Kegiatan pelepasliaran orangutan ini masih merupakan upaya perwujudan target yang tercantum pada Strategi dan Rencana Aksi Konservasi Orangutan Indonesia 2007-2017 yang diluncurkan oleh Presiden Republik Indonesia pada Konferensi Perubahan Iklim di Bali, 2007, di mana dinyatakan bahwa seluruh orangutan yang ada di pusat rehabilitasi harus telah dilepasliarkan paling lambat pada tahun 2015.

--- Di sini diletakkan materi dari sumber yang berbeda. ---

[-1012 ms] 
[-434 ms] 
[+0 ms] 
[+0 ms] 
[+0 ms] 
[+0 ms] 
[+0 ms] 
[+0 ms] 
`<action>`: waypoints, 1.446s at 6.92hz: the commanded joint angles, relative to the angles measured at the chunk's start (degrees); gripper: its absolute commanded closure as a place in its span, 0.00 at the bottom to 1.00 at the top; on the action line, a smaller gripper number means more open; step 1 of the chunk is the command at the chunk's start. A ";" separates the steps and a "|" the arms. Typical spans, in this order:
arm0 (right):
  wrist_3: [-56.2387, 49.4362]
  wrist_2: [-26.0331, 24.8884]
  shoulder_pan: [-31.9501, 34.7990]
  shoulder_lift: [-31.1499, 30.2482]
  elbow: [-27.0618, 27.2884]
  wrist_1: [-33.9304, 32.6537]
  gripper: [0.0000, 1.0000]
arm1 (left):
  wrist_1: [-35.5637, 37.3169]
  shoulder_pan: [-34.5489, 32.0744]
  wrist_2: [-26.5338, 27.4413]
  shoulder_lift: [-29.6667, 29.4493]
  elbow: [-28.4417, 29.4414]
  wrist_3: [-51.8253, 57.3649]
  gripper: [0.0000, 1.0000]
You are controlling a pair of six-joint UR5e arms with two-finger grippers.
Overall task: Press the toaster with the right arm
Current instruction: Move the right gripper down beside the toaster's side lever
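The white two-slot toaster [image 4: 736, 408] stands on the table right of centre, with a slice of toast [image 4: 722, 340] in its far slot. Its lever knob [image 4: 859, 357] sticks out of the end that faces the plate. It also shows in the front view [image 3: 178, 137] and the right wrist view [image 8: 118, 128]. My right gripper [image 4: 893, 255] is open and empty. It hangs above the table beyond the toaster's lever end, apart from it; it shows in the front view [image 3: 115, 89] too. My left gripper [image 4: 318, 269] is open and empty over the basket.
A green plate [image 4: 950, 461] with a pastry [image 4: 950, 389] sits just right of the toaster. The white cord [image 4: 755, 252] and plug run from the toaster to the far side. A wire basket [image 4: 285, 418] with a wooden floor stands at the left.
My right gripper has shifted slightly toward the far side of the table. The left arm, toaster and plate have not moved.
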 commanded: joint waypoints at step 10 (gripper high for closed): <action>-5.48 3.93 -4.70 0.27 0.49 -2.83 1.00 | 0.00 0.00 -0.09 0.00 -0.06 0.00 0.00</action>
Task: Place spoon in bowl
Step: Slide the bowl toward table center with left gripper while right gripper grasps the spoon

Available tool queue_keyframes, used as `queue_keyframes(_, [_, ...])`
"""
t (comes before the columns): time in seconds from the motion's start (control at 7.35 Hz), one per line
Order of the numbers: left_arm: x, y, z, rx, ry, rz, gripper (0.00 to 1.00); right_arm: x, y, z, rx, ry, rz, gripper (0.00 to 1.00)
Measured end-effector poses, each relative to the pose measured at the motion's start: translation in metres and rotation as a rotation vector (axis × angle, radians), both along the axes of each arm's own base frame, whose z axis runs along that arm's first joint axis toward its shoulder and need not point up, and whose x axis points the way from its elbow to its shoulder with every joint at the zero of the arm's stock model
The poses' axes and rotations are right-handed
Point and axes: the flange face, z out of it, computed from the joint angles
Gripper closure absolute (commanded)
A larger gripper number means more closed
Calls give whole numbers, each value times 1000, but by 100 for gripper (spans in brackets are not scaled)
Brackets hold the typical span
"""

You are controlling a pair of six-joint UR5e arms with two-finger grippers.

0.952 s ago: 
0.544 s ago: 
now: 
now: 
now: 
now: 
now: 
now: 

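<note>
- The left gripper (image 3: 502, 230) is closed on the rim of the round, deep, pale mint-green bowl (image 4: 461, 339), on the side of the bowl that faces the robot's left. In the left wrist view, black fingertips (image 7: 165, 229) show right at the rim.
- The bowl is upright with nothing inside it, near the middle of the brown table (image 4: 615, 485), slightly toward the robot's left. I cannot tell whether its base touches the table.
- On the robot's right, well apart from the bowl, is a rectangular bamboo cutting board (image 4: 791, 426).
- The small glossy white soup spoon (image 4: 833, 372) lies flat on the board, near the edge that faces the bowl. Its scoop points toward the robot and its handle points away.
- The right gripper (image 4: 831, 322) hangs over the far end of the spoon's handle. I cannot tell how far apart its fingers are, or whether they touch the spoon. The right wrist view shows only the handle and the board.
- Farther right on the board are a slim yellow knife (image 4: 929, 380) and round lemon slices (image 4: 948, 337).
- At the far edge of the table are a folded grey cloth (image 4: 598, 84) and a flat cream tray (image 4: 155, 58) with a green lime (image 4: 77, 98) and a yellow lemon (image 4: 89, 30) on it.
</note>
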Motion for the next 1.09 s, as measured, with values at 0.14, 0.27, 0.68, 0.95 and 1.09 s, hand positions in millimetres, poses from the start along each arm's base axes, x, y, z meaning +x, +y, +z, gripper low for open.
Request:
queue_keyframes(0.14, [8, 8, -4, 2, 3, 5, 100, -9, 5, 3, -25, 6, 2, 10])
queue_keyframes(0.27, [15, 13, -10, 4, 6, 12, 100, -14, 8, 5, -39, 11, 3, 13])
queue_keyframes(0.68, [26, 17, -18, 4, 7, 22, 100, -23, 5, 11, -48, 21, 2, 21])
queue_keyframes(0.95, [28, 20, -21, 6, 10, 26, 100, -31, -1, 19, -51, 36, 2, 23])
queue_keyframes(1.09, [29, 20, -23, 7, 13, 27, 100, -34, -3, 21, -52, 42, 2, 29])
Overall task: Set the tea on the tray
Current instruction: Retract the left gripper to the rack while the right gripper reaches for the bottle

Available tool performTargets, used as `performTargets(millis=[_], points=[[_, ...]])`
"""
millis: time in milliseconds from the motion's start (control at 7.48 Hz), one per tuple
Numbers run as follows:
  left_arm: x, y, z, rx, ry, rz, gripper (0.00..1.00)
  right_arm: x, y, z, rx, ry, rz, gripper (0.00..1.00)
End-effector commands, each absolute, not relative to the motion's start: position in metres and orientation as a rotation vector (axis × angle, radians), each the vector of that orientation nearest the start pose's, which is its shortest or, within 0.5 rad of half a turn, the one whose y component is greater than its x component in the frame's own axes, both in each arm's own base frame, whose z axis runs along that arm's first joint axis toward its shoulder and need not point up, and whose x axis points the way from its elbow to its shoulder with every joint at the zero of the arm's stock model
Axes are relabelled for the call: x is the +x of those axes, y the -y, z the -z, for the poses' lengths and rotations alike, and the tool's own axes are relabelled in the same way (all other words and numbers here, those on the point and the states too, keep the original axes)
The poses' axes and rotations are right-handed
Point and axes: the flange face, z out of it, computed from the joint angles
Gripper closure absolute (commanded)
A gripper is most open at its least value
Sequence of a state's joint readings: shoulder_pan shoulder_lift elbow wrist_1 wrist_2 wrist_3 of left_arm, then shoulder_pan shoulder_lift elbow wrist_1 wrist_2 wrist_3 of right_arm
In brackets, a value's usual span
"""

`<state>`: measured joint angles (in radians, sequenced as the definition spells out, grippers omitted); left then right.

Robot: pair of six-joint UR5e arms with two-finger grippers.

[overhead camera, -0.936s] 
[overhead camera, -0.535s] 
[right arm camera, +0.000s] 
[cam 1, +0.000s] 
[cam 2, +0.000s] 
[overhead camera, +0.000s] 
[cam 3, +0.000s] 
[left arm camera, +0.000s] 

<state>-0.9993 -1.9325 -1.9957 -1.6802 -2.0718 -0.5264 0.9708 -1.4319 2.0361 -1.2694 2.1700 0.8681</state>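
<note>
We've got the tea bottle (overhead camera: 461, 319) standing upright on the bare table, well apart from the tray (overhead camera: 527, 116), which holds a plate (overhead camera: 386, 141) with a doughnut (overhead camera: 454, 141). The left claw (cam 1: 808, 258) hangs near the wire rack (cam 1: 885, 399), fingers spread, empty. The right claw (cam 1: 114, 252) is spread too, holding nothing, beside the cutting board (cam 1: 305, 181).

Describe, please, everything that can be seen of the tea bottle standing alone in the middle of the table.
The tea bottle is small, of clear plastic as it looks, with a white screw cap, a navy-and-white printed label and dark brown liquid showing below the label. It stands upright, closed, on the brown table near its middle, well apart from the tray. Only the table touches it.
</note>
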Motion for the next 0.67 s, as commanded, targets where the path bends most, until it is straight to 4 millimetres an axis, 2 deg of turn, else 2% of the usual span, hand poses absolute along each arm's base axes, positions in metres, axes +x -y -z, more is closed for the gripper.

Anton Nurcahyo, Manajer Program Reintroduksi Orangutan Kalimantan Tengah di Nyaru Menteng mengatakan, kebutuhan lokasi pelepasliaran yang baru merupakan hal yang penting dalam upaya pelestarian. “Saat ini upaya konservasi orangutan semakin digiatkan melihat keprihatinan yang terjadi akhir-akhir ini, yaitu pembunuhan orangutan dan pembukaan lahan baru untuk kepentingan industri. Sejak bulan Agustus, dalam kurun waktu kurang dari 3 bulan, Nyaru Menteng telah menerima 8 anak orangutan yatim piatu. Bayi orangutan yang telah kehilangan induknya ini membutuhkan proses rehabilitasi sedikitnya selama 7 tahun, sementara itu Pemerintah memiliki target untuk melepasliarkan orangutan yang ada di pusat rehabilitasi paling lambat pada tahun 2015. Jika Pemerintah tidak tegas dalam menegakkan hukum untuk melindungi orangutan dan habitatnya, target yang tertuang dalam Rencana Aksi Konservasi Orangutan tidak akan bisa terwujud. Hal lain yang sangat mendesak agar pelepasliaran orangutan bisa berjalan dengan lancar  adalah kebutuhan akan lokasi pelepasliaran yang baru,”kata Anton

Sementara itu menurut Kepala Balai Konservasi dan Sumber Daya Alam (BKSDA) Kalimantan Tengah, Ir. Hariyadi, “Perusahaan yang dalam wilayah konsesinya terdapat orangutan dan bernilai konservasi tinggi seharusnya bekerjasama dan berkoordinasi dengan BKSDA untuk melakukan pengelolaan perkebunan yang berwawasan lingkungan dan konservasi. Perusahaan harus ikut serta dalam upaya konservasi orangutan dengan membentuk Satgas Penyelamatan Orangutan. Tujuannya untuk mencegah konflik antara manusia dengan satwa liar, dalam hal ini orangutan, di lingkungan perkebunan, sesuai dengan Peraturan Menteri Kehutanan tentang Pedoman Penanggulangan Konflik Antara Manusia dan Satwa Liar. BKSDA akan menyambut positif setiap upaya kerjasama dalam masalah konservasi orangutan yang berada di lingkungan perusahaan agar satwa langka yang dilindungi Undang-Undang ini tetap lestari”. Kata Haryadi Untuk  kedepannya BKSDA Kalteng  akan merangkul  perusahaan tersebut bekerjasama dalam pengelolaan hutan dan kebun yang berwawasan lingkungan dan konservasi melalui Memorandum of Understanding (MoU).